EXERCISE PROMPT:
Give the listing again word for word. Skip the pictures.

DATASET EXTRACT:
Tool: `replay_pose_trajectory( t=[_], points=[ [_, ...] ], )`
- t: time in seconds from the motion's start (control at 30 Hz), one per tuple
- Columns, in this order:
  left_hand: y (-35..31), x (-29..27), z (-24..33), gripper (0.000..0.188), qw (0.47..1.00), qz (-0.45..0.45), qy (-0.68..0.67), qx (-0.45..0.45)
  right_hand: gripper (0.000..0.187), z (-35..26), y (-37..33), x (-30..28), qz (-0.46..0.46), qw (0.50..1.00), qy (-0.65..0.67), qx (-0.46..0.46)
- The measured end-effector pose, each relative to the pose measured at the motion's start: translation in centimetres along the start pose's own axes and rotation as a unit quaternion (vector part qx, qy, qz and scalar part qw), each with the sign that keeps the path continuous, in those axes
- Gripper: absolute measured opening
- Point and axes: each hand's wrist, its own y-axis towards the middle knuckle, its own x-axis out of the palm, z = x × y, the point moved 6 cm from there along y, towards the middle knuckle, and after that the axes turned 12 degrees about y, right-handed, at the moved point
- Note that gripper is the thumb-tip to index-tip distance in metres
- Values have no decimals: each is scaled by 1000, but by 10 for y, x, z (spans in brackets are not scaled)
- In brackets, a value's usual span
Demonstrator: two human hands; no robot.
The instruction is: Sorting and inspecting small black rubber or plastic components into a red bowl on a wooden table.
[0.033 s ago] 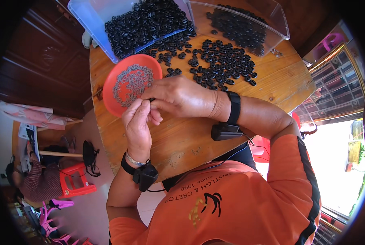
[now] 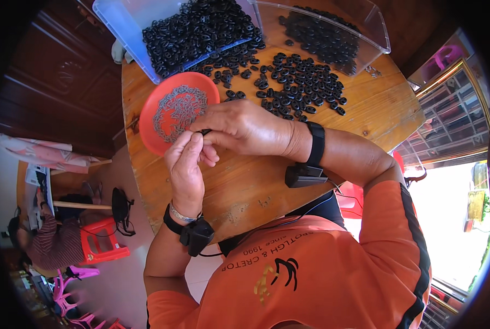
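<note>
My right hand [image 2: 250,129] pinches a small black piece [image 2: 204,131] between thumb and forefinger, over the near edge of the plate. Thumb and forefinger of my left hand [image 2: 185,167] close on the piece's left end, so the fingertips of both hands meet there. Most of that piece is hidden by the fingers. Just beyond them, an orange-red plate [image 2: 150,104] holds many small grey metal pins or screws [image 2: 182,104]. To the right of the plate, many loose black oval pieces with holes [image 2: 297,85] lie spread over the wooden table [image 2: 365,115].
A clear bin [image 2: 125,41] tipped toward me spills black pieces at the back left. Another clear bin [image 2: 373,41] with black pieces stands at the back right. Black straps with boxy devices [image 2: 196,236] sit on both wrists. A person [image 2: 58,244] sits left, near a red stool [image 2: 105,241].
</note>
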Motion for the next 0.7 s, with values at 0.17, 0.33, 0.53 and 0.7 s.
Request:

TASK SOLUTION:
Tool: `replay_pose_trajectory( t=[_], points=[ [_, ...] ], )`
- t: time in seconds from the motion's start (control at 30 Hz), one per tuple
- Columns, in this order:
  left_hand: y (-35..31), x (-29..27), z (-24..33), gripper (0.000..0.188), qw (0.47..1.00), qz (-0.45..0.45), qy (-0.68..0.67), qx (-0.45..0.45)
  right_hand: gripper (0.000..0.187), z (-35..26), y (-37..33), x (-30..28), qz (-0.46..0.46), qw (0.50..1.00), qy (-0.65..0.67), qx (-0.46..0.46)
- The measured end-effector pose, each relative to the pose measured at the motion's start: translation in centimetres along the start pose's own axes and rotation as a unit quaternion (vector part qx, qy, qz and scalar part qw), each with the sign that keeps the path continuous, in those axes
- Gripper: absolute measured opening
- Point and axes: each hand's wrist, its own y-axis towards the middle knuckle, its own x-axis out of the palm, z = x × y, the point moved 6 cm from there along y, towards the middle knuckle, and after that the axes turned 12 degrees about y, right-handed, at the moved point
- Note that gripper is the thumb-tip to index-tip distance in metres
- Values have no decimals: each is scaled by 1000, but by 10 for y, x, z (spans in brackets are not scaled)
- In brackets, a value's usual span
Demonstrator: two human hands; no robot.
The instruction is: Sorting and inspecting small black rubber or plastic components into a red bowl on a wooden table.
[0.033 s ago] 
[now] 
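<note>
My right hand [image 2: 250,129] pinches a small black piece [image 2: 204,131] between thumb and forefinger, over the near edge of the plate. Thumb and forefinger of my left hand [image 2: 185,167] close on the piece's left end, so the fingertips of both hands meet there. Most of that piece is hidden by the fingers. Just beyond them, an orange-red plate [image 2: 150,104] holds many small grey metal pins or screws [image 2: 182,104]. To the right of the plate, many loose black oval pieces with holes [image 2: 297,85] lie spread over the wooden table [image 2: 365,115].
A clear bin [image 2: 125,41] tipped toward me spills black pieces at the back left. Another clear bin [image 2: 373,41] with black pieces stands at the back right. Black straps with boxy devices [image 2: 196,236] sit on both wrists. A person [image 2: 58,244] sits left, near a red stool [image 2: 105,241].
</note>
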Motion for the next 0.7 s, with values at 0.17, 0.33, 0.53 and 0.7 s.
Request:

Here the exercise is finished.